ASSIGNED TASK: Look through the entries below. Report each line that has the word "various" in it.

DATA IN THIS EXERCISE:
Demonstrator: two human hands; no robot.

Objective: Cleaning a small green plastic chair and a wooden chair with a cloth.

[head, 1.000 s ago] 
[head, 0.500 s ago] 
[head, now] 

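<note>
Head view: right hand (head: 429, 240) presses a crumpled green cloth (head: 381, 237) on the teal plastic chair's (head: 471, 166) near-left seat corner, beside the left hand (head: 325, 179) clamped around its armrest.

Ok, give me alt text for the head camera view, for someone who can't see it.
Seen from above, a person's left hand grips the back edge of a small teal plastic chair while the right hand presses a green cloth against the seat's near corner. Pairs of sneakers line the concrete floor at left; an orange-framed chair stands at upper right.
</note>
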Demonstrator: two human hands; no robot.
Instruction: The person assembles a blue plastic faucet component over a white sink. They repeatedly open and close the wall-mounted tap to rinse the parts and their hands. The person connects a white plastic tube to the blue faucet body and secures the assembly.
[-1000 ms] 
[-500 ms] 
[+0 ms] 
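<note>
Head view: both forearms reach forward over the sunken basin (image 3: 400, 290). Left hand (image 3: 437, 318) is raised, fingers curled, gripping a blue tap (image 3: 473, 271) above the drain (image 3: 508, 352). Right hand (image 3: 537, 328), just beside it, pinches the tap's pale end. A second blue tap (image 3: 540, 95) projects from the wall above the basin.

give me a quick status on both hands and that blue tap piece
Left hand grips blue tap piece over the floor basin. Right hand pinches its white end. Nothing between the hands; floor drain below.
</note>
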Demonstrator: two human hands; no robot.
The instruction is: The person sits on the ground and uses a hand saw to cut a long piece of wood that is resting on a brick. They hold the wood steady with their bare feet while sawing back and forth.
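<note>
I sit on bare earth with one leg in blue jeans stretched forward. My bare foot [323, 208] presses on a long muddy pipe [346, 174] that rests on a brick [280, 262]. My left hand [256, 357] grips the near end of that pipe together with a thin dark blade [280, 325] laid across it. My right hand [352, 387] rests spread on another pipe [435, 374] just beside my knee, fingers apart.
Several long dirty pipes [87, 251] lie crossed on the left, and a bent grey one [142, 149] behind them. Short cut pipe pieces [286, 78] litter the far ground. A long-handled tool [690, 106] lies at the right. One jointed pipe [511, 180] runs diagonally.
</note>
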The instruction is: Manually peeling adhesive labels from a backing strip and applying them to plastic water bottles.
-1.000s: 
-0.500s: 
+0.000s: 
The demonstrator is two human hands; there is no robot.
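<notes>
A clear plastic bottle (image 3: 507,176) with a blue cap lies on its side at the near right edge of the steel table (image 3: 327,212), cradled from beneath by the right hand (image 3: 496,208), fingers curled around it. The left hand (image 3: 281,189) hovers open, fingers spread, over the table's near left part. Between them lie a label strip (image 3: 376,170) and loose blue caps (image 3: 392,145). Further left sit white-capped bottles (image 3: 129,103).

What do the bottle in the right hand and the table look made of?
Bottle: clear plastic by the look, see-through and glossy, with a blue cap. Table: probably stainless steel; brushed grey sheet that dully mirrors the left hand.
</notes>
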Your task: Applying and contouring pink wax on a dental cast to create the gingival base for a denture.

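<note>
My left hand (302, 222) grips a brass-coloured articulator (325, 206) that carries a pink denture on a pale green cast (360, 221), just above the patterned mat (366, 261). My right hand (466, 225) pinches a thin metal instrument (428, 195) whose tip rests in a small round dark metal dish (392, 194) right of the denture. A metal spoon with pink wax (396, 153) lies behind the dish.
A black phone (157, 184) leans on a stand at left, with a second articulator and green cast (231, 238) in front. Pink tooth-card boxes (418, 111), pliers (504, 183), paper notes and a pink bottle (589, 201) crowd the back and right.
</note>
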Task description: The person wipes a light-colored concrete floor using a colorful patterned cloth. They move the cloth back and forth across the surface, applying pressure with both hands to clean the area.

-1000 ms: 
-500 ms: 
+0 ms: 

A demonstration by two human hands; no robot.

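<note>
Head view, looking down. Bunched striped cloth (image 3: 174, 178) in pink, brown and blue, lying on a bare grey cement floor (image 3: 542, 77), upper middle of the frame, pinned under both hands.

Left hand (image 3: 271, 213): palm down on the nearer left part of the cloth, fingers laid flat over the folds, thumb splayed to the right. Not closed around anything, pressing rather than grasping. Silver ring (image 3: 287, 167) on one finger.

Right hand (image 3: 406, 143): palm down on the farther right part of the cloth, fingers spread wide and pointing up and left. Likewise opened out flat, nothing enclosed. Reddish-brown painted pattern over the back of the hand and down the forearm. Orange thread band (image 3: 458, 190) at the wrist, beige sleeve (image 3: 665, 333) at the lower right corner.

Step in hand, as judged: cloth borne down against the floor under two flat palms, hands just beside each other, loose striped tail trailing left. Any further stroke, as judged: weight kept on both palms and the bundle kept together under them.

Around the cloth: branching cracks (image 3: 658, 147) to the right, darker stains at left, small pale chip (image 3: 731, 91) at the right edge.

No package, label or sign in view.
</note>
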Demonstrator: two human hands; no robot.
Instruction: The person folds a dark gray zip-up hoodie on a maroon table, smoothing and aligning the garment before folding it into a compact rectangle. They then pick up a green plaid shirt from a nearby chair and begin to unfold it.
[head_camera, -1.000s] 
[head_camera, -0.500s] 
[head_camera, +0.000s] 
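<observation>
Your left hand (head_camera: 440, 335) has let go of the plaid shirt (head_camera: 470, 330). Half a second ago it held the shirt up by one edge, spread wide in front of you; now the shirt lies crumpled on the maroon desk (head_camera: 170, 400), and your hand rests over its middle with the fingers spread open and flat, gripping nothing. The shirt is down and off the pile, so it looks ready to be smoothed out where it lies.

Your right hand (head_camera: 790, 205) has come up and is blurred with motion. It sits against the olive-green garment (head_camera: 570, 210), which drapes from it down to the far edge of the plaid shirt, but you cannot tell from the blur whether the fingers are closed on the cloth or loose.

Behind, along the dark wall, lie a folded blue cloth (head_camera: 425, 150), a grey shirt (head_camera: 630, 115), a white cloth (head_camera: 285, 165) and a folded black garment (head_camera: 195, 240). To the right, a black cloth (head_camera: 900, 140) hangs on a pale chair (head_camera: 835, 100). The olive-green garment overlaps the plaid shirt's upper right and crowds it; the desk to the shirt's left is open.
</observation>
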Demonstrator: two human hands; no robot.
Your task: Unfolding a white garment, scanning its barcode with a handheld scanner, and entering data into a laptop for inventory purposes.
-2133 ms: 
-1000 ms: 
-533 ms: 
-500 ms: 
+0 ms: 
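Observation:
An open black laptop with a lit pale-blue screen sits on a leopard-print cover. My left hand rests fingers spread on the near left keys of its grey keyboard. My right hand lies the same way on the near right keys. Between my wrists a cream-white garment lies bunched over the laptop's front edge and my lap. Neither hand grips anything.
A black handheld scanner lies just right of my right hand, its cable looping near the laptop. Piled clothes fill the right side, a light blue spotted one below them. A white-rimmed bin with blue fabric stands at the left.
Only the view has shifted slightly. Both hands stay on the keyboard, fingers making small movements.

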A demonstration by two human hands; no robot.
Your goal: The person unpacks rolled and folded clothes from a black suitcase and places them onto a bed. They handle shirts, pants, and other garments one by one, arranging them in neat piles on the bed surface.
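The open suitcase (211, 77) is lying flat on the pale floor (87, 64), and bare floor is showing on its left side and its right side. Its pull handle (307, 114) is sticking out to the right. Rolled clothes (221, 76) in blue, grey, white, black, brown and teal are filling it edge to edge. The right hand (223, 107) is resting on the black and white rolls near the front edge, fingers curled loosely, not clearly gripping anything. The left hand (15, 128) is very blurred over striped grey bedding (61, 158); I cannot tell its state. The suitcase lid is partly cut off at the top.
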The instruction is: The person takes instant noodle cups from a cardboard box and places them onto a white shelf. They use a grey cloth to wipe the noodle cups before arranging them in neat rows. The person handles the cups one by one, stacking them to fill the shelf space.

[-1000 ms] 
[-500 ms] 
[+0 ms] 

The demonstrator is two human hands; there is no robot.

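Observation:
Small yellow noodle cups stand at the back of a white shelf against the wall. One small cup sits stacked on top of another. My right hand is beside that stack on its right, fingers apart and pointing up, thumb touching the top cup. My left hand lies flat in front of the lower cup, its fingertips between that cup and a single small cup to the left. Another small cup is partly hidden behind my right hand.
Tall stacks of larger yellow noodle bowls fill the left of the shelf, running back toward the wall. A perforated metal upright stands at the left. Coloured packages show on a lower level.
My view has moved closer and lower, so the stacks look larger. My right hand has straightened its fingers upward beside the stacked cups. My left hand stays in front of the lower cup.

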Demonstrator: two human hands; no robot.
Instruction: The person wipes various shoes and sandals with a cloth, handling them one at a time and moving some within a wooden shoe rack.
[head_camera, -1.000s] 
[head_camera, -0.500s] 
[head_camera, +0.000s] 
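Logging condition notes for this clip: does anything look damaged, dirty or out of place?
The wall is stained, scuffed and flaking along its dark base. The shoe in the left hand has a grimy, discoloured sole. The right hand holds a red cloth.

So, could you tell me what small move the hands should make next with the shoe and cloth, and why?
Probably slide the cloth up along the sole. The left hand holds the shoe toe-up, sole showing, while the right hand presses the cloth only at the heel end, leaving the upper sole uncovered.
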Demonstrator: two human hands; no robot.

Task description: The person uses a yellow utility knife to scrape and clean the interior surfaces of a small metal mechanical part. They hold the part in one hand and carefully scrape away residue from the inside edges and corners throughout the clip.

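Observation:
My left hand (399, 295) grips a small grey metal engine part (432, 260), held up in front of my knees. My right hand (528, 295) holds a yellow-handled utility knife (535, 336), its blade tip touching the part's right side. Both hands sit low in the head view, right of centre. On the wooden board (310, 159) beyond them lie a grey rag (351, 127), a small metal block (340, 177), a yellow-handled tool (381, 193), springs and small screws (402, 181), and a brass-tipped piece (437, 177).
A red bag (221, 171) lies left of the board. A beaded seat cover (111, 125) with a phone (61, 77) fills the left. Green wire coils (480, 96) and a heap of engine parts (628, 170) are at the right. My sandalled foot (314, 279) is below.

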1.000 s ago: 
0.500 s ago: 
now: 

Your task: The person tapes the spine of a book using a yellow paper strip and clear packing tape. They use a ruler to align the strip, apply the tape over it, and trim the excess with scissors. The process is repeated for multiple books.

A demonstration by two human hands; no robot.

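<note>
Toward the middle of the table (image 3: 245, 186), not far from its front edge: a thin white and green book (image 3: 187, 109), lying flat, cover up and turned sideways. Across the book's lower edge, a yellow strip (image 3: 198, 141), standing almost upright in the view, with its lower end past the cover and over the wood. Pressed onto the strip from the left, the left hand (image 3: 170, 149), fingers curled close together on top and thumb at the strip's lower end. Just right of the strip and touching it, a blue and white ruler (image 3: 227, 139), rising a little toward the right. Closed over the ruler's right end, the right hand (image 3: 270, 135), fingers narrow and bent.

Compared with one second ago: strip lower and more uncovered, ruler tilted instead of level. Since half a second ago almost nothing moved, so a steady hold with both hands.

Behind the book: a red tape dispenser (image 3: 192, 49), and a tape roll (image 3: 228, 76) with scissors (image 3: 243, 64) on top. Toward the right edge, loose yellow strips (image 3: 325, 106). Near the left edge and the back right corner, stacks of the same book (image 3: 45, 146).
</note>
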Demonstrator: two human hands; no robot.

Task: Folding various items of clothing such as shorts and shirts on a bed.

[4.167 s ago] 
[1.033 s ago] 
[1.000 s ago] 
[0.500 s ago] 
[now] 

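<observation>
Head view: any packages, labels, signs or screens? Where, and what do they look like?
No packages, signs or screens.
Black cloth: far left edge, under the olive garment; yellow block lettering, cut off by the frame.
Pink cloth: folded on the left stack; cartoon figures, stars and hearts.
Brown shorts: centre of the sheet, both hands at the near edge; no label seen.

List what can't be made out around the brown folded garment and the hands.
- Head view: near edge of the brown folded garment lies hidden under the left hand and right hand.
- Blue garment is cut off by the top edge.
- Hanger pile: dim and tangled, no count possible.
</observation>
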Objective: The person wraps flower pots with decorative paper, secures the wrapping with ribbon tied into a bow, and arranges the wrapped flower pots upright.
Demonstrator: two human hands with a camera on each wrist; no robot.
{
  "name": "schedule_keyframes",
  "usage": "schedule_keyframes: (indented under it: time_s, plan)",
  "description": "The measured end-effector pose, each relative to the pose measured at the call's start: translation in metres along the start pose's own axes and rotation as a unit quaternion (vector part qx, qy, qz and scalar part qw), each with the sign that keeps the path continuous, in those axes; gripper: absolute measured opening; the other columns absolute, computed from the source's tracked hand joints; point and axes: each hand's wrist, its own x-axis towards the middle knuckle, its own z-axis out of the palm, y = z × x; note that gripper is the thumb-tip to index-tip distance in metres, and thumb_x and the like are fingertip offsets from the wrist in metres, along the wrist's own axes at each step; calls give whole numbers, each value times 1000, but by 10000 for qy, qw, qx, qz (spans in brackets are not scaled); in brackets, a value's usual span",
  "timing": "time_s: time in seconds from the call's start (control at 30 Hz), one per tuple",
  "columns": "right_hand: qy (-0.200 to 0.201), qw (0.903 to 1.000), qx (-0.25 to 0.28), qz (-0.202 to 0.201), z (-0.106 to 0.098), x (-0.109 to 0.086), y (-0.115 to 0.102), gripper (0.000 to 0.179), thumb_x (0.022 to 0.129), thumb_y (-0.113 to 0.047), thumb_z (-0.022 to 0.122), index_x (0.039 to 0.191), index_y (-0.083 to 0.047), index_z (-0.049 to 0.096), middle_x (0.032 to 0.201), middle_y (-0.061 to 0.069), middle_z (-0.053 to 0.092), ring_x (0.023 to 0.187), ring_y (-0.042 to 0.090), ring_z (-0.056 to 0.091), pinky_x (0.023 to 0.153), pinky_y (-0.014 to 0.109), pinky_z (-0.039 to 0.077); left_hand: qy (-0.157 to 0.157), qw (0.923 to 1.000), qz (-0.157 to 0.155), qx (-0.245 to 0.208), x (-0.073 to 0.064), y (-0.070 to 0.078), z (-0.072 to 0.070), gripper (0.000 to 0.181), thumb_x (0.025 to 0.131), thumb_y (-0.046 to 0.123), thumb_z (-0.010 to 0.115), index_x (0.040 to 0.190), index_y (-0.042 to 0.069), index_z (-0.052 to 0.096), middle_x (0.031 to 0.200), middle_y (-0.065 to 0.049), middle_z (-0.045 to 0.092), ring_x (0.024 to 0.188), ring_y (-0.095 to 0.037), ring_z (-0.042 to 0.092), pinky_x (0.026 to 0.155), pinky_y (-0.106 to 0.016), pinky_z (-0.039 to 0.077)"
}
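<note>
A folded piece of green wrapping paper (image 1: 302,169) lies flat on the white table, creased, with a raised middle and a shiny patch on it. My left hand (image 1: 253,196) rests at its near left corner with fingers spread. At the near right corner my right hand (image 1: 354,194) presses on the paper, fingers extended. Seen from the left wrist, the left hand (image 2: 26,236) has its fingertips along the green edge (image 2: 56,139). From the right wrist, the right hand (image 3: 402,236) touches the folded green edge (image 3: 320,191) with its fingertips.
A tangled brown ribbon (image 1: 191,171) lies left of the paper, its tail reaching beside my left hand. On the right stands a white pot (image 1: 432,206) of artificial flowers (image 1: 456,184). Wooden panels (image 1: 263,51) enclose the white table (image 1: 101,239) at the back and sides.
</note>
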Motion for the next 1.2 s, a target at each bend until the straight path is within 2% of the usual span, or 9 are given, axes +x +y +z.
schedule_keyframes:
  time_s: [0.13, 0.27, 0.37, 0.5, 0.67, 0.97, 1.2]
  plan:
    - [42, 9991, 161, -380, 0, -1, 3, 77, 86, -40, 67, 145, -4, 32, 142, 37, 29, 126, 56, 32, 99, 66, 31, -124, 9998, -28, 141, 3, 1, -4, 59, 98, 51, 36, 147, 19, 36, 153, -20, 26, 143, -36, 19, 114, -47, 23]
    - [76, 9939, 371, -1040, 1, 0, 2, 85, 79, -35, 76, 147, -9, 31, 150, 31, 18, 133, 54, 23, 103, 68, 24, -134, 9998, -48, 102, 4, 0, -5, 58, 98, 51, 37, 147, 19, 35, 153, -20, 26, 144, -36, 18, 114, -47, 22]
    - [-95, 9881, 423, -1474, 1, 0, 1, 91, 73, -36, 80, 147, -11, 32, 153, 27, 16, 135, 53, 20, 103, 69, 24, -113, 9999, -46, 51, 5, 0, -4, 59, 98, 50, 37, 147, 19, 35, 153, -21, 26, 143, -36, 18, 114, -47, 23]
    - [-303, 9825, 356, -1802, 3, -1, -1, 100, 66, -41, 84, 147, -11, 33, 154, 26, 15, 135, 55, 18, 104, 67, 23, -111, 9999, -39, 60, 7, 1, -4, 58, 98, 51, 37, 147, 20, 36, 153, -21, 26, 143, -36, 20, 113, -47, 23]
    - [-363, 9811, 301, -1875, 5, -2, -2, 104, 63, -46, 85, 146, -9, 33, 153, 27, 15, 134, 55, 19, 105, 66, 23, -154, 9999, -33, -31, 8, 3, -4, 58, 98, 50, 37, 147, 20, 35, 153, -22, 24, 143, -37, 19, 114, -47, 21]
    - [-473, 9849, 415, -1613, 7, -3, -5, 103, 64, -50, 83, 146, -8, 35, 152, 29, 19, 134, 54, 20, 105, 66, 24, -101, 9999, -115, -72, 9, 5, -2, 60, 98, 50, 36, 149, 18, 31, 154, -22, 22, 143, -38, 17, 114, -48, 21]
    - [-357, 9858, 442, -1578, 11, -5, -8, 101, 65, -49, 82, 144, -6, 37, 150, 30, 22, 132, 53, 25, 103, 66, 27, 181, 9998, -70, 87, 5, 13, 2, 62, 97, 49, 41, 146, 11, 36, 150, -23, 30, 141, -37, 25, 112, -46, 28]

WRITTEN SOLUTION:
Instruction: The person wipes various shoes and sandals with a cloth, handling them one at a time and moving some within a wooden shoe rack.
Task: Folding various items of clothing such as shorts and shirts on a bed.

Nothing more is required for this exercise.